I'm trying somthing new. Through google email, I can actually type a document and publish it directly through my blog rather than logging into the blogger site. We'll see if it looks halfway decent and actually works. (It didn't.)
Last night was acting class and it went really well. I had a breakthrough. Even though I am a very emotional person I've been working very hard at staying in control, which has been detrimental to my acting. I just hold it all in and "act" my way through it which is something Cliff has been trying to get me to stop since I started class in November of 2005. Finally, last week, during taping, after a terrible first take, he asked me why I kept "acting" so frustrated and angry throughout the entire scene. I could only say "I just want....I mean, I...." and then burst into tears. Then the cameras rolled, and I had a breakthrough. It felt really good. I'm on the next step, finally something has clicked.
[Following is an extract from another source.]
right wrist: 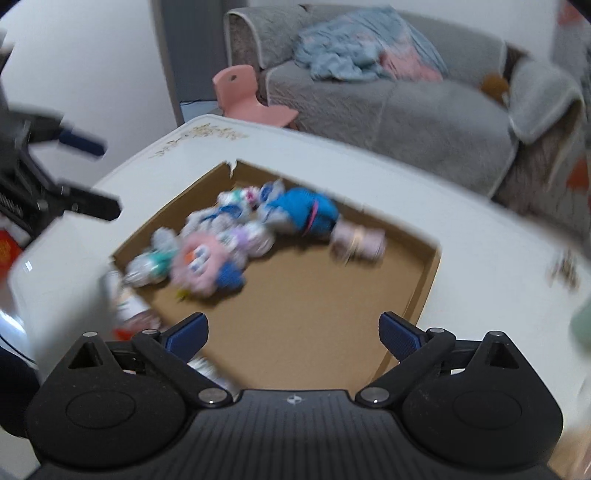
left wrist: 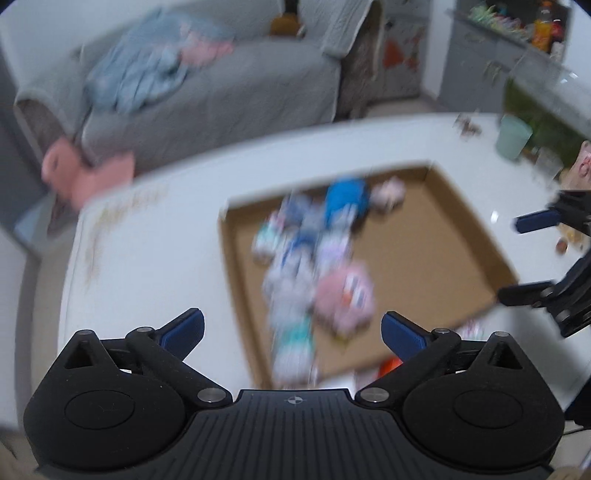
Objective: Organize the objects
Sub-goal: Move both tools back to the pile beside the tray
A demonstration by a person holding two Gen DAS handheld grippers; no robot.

It's odd, grieving the loss of a parent. I mean, grieving is one thing. I have grieved grandparents, relatives I barely know, and colleagues of my parents. None of my friends have died, no children I know, no Aunts or Uncles. So to lose someone that I was so close to, it's the hardest thing I've ever done, to try and accept it. And last night Cliff started talking about death, and for the second time in a row, in class, I just burst into tears. I haven't been crying lately. I don't cry at home or even at therapy. For some reason, class is the place where it just comes out. And my eyes are puffy this morning, but I don't feel so sad right now. I'm sure that will come up again the week after next, when we start a whole new session.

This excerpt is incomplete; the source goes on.